▶ **Directions**
Transcribe only part of the material below: the lines from the one containing "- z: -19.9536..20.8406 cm" through the one containing "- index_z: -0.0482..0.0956", inclusive, exactly as written.

▶ **Information supplied**

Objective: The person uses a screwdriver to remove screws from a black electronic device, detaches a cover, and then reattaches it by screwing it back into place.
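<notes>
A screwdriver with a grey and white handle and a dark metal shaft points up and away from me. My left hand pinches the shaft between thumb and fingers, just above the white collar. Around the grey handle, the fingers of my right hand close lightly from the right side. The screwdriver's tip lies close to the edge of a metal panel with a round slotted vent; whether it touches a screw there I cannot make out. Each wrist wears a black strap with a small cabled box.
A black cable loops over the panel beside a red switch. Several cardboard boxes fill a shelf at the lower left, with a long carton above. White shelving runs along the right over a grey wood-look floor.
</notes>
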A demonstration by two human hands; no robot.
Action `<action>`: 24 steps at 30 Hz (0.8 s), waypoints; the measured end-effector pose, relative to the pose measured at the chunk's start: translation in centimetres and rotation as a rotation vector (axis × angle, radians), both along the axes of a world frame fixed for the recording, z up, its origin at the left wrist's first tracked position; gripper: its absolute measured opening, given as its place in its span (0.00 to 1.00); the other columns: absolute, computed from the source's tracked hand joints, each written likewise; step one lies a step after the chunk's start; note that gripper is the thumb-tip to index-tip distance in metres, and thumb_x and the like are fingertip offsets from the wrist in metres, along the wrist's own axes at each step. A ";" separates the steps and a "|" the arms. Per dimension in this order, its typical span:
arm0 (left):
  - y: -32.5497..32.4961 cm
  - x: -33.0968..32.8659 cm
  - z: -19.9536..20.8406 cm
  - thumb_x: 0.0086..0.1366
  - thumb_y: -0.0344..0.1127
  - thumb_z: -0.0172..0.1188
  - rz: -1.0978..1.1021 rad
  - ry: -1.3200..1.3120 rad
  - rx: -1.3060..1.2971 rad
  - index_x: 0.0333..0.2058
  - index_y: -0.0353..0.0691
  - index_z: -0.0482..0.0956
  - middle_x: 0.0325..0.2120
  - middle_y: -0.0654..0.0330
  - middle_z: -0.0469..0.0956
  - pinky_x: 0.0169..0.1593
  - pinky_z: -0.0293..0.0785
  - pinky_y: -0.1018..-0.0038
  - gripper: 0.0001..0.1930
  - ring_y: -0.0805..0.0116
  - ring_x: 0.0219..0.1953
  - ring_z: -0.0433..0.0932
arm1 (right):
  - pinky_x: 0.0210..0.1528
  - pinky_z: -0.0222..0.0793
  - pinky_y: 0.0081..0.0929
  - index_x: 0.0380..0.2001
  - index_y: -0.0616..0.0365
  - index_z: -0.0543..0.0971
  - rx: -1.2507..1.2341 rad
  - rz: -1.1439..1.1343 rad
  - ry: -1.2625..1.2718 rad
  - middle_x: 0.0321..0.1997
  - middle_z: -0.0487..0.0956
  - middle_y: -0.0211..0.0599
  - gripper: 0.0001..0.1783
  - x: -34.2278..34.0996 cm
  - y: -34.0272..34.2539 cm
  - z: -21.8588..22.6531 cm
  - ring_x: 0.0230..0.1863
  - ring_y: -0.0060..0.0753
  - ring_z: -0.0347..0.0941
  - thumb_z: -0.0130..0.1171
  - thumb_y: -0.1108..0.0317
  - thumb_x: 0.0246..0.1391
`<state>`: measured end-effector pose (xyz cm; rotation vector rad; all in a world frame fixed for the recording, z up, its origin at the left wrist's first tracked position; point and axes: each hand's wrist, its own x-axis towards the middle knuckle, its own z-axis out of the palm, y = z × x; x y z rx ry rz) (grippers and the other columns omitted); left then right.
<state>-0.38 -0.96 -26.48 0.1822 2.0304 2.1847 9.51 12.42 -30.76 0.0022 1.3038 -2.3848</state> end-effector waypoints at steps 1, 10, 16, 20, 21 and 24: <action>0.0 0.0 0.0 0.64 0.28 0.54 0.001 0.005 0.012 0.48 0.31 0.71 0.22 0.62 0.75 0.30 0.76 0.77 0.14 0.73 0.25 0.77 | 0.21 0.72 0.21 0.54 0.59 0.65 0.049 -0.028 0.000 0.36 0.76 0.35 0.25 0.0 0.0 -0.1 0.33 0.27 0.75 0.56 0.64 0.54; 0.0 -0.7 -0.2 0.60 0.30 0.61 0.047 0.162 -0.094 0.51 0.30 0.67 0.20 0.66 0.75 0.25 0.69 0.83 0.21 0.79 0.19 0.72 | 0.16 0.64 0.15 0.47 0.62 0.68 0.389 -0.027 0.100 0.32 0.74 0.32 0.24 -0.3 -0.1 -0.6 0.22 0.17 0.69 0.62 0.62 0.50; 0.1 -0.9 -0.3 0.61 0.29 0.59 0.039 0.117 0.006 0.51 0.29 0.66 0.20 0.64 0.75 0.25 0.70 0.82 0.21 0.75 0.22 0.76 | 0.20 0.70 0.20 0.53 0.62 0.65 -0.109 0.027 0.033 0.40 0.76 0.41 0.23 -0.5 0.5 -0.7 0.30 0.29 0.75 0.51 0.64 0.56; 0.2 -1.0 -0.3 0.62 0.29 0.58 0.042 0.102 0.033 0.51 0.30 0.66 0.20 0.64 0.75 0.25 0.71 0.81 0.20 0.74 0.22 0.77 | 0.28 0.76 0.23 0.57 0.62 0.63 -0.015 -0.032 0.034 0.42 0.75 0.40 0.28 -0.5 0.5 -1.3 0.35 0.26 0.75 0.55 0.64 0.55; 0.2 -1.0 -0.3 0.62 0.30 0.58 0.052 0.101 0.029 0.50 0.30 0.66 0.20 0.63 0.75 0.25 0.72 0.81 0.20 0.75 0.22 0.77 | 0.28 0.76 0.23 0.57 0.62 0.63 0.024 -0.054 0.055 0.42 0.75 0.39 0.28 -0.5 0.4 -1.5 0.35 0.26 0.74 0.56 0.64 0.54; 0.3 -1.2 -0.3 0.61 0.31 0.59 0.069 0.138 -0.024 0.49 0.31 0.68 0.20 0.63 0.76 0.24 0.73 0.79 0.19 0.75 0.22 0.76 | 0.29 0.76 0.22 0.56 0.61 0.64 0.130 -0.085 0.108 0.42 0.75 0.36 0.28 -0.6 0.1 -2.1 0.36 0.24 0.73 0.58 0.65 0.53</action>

▶ **Completed exercise**
  - z: -19.9536..20.8406 cm
  - thumb_x: 0.0086..0.1366
  - thumb_y: -0.0344..0.1127
  - thumb_z: -0.0172..0.1188
  - rz: -1.0978..1.1021 rad
  - ry: -1.3200..1.3120 rad
  - rx: -1.3060..1.2971 rad
  - index_x: 0.0333..0.2058
  - index_y: -0.0353..0.0691
  - index_z: -0.0482..0.0956

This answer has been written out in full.